Goal of the exercise
Please count the lines in the records below that include the word "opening" and report only the total.

(Supplied information begins)

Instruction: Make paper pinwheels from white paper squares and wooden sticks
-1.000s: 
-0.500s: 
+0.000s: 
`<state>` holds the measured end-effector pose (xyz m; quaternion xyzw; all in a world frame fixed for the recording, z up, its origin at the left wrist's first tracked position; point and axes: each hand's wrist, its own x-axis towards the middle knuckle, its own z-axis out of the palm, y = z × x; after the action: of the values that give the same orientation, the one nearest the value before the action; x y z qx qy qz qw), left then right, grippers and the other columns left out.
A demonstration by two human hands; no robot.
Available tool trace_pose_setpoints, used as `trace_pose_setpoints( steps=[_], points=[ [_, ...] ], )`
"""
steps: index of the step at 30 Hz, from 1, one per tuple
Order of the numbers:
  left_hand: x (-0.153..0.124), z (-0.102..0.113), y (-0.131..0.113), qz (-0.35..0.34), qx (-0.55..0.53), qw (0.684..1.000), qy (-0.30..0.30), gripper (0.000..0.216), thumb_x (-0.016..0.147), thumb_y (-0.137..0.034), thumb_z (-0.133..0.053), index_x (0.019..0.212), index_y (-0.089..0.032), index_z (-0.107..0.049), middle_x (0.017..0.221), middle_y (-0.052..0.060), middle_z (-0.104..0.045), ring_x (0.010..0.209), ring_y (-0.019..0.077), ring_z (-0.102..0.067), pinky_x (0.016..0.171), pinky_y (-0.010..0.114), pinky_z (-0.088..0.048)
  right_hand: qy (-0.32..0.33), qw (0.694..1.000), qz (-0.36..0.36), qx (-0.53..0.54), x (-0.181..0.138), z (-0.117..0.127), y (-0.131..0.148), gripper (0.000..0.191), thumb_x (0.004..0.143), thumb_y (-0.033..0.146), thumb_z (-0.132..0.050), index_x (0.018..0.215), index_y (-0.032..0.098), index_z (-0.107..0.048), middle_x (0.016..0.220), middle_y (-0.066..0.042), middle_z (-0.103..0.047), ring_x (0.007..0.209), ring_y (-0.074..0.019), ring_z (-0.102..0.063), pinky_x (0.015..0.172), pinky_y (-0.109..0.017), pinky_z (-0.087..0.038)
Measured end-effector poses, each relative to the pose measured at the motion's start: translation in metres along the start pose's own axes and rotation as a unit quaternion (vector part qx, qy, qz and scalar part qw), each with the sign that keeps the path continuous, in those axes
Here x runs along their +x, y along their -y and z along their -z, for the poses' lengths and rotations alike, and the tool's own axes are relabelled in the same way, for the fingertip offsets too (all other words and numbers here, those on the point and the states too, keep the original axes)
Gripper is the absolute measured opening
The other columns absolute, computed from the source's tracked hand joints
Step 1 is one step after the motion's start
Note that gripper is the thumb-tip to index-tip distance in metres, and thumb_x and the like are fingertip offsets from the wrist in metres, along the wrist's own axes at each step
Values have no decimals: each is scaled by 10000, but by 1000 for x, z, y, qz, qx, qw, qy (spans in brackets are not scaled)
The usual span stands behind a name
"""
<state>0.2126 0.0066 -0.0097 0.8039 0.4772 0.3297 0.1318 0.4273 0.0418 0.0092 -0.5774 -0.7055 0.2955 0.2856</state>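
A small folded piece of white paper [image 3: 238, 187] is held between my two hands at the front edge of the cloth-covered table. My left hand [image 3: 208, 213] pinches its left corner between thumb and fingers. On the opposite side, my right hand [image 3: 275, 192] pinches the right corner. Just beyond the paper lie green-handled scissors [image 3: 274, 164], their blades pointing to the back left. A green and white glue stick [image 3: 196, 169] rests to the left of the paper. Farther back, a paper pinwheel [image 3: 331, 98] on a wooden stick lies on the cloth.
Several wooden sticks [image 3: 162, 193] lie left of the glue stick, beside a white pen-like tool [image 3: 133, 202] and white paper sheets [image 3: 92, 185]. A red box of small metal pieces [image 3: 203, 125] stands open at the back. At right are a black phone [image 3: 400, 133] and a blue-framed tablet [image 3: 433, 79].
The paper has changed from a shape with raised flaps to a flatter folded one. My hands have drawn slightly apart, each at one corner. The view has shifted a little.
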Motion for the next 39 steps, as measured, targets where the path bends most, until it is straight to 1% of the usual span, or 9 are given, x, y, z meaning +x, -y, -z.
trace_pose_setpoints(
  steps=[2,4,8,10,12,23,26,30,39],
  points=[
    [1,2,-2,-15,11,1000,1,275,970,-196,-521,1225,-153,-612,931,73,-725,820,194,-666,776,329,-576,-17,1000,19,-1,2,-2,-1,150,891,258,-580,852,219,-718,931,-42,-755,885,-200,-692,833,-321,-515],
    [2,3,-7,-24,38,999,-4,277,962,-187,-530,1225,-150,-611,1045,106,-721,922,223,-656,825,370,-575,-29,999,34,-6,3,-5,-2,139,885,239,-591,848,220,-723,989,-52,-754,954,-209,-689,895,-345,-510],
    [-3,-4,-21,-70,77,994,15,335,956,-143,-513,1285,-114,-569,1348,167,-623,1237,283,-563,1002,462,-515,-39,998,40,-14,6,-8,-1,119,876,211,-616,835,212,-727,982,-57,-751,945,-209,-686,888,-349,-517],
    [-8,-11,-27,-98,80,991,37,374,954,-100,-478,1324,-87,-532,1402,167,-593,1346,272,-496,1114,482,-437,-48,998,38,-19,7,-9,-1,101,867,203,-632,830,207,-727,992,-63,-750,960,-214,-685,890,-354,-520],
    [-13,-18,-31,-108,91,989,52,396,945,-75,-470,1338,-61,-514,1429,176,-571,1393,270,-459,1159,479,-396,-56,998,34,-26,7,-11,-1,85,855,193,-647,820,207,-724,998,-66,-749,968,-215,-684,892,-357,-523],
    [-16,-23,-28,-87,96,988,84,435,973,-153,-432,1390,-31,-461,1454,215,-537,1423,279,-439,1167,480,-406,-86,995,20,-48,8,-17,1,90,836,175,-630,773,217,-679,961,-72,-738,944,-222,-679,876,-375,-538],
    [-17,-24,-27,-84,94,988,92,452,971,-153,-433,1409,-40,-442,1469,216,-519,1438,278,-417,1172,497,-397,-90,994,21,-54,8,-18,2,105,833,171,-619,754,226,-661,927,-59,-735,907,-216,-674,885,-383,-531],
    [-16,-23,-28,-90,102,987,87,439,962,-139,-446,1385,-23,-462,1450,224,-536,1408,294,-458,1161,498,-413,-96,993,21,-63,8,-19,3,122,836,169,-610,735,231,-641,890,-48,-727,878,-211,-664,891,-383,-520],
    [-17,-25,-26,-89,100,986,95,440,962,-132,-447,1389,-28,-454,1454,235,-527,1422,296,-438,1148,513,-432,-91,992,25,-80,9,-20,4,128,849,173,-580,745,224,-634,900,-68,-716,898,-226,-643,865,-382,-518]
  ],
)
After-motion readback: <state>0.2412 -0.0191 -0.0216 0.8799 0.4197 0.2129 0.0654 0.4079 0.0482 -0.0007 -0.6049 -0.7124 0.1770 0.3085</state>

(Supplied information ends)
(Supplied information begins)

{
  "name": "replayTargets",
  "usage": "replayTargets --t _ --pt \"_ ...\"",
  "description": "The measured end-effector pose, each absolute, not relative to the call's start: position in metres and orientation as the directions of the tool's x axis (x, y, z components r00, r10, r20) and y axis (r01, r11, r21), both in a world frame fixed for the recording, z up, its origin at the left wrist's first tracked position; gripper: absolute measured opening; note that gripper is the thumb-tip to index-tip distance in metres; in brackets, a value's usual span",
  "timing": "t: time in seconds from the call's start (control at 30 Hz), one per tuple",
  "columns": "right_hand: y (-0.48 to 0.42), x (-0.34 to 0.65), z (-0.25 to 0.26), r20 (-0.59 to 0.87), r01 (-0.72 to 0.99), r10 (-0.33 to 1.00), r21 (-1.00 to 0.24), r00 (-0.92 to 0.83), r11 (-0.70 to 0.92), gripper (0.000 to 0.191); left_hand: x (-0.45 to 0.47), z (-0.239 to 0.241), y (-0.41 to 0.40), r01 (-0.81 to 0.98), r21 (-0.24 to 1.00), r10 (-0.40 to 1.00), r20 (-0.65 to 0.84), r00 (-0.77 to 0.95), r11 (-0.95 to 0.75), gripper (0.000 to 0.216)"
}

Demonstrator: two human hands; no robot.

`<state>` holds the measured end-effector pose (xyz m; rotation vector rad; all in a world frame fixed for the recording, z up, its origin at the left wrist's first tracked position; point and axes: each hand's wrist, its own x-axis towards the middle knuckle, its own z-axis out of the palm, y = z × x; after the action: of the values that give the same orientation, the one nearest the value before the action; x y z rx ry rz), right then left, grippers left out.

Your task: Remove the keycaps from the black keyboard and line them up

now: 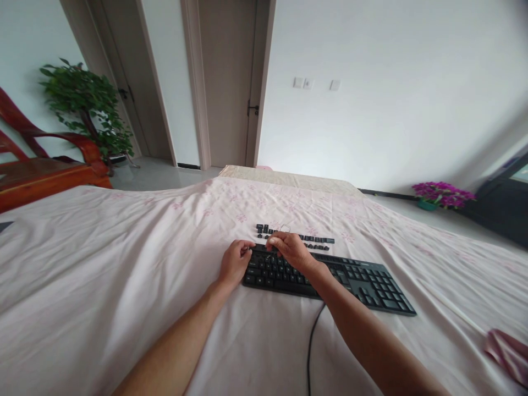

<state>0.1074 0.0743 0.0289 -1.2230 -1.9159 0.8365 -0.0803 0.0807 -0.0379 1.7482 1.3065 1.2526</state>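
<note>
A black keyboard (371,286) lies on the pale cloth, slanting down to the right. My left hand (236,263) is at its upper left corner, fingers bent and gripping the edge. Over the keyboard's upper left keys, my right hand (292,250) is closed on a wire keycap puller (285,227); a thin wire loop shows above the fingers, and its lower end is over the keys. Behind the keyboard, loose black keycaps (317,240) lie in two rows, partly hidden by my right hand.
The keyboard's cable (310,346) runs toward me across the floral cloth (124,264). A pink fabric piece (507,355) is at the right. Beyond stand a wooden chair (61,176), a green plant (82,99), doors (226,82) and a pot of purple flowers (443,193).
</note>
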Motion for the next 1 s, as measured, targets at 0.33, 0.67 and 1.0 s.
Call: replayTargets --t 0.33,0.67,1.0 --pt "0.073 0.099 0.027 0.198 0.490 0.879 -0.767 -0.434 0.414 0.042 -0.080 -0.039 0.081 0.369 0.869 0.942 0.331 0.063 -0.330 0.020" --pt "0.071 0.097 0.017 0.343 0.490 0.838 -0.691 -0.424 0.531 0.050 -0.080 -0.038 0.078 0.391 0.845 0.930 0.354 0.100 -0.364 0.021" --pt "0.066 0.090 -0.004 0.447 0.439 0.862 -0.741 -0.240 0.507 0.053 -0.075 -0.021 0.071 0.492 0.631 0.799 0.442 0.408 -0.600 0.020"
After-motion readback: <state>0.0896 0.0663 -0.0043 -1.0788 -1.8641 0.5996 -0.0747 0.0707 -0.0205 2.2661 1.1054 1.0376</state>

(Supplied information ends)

Task response
2